Nathan's Child - By Anne McAllister
CHAPTER ONE
IT WAS A DAY like any other in July on Pelican Cay. It was hot and humid and, according to Trina, the weather girl on the island’s on-again, off-again radio station, there was only the faintest hope that a late-afternoon storm would blow in and clear the air.
Carin was grateful for the ancient air conditioner rattling in the window of her small art and gift shop because it kept her cool as she worked, but mostly because its welcome noise brought in customers—day-trippers off the launch from Nassau and week-long vacationers from the local inns and family resorts who came seeking refuge from the sweltering midday heat and lingered because Carin’s shop was an island paradise all of its own.
Filled with one-of-a-kind art objects, paintings and sketches, sea glass jewelry, cast sand sculptures and whimsical mobiles that enchanted young and old alike, Carin’s Cottage was a haven for those with money and taste and a desire to bring home something more enduring than a T-shirt to remember their holiday by.
Everyone who found their way to tiny Pelican Cay eventually found their way to Carin’s. Business was good. Life was sweet.
And she could hardly wait to tell Fiona, the talented but apprehensive young sculptor, that her newest small pieces were headed for Pittsburgh—or would be as soon as Carin finished wrapping them—with the two nice ladies chatting to her about what a lovely place Pelican Cay was.
“Heaven on earth,” Carin agreed as she wrapped a small, carved driftwood pelican in blue tissue paper. She put it in a white carrier bag and looked up when the door suddenly opened. She smiled, hoping for another tourist or two before the launch headed back to Nassau.
One look and the smile vanished. “Oh, hell.”
The two ladies blinked in astonishment.
“I thought you said heaven,” one began.
But the other turned toward the door. “Oh,” she said.
“My,” she said.
“Who’s that?” she said.
“The devil himself,” Carin answered under her breath.
“Nathan Wolfe,” she said aloud, and was grateful she didn’t sound as shaken as she felt.
Nathan Wolfe had always been handsome as the devil. With his thick, black windblown hair and dark tan, he had once been the epitome of male beauty.
The years had honed his looks, sharpened them, hardened them. And now he looked as fierce and hard and predatory as his name as he stood in the doorway of Carin’s shop and slowly, behind sunglasses, scanned the room—settling finally on her.
Carin didn’t move. Deliberately she stared back, determined to let him know she wasn’t afraid of him. Only when she was sure she’d made her point did she avert her gaze, turning back to concentrate on the package she was wrapping for her customers.

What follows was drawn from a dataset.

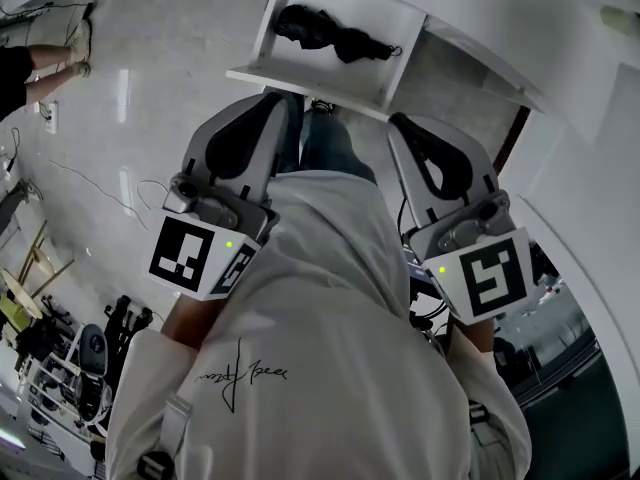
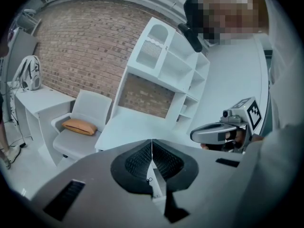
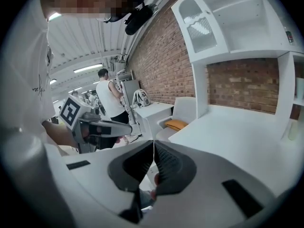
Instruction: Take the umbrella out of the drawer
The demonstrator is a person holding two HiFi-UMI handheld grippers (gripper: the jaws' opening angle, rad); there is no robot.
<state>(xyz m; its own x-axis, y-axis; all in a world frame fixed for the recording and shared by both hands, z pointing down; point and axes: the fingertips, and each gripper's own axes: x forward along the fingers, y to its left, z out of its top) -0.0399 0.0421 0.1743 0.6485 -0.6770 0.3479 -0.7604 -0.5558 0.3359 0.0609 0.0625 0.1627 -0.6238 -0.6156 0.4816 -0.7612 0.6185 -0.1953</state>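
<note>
The black folded umbrella (image 1: 325,30) lies in the open white drawer (image 1: 300,80). Nearer the person and well apart from it, the left claw (image 2: 152,148) and the right claw (image 3: 153,151) are each pressed together and empty. They are side by side against the person's white hoodie (image 1: 320,348).

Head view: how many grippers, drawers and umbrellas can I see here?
Grippers: 2 (left gripper, right gripper)
Drawer: 1
Umbrella: 1
Total: 4
</note>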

They were her priority—not Nathan bloody Wolfe!
But whatever conversation they’d been having before Nathan had opened the door had gone completely out of her head. And the ladies seemed much more interested in Nathan. They stood just drinking in the sight of the hard, devilishly handsome man who looked like nothing so much as a gunfighter just stepping into the OK corral.
“I don’t suppose we could buy him,” the taller one murmured.
“You wish,” the other said.
I wish, Carin thought. And she wished they would take him all the way back to Pittsburgh with them, too.
The taller one studied him a moment longer, but when he didn’t seem to even notice her—not once shifting his gaze from Carin—she reached for the bag Carin was filling with their purchases. “Come along, Blanche. We can wrap these back at the ship.”
“No,” Carin protested hastily. “Don’t hurry away. Take your time. Stay awhile.” Stay forever. If they stayed, maybe Nathan would be the one to leave.
But at that moment he came in and shut the door behind him.
Come on, come on, she thought. Just get it over with.
But he didn’t move her way. Instead he wandered over to the counter at the far end of the room and began leisurely examining Seamus Logan’s coconut carvings, then Fiona’s sculptures. Carin gritted her teeth. She watched his easy, nerve-racking grace as he took his time, picking up and studying them all. He moved on then to the handmade toys that the Cash brothers made, Sally’s straw weavings, the hand-painted T-shirts and baby rompers that Alisette designed and then he weighed one of old Turk Sawyer’s paperweights in his hand.
She’d never thought of Turk’s paperweights as weapons before. She did now.
They weren’t enemies, she and Nathan. They simply hadn’t seen each other in years and years. Thirteen years, to be exact.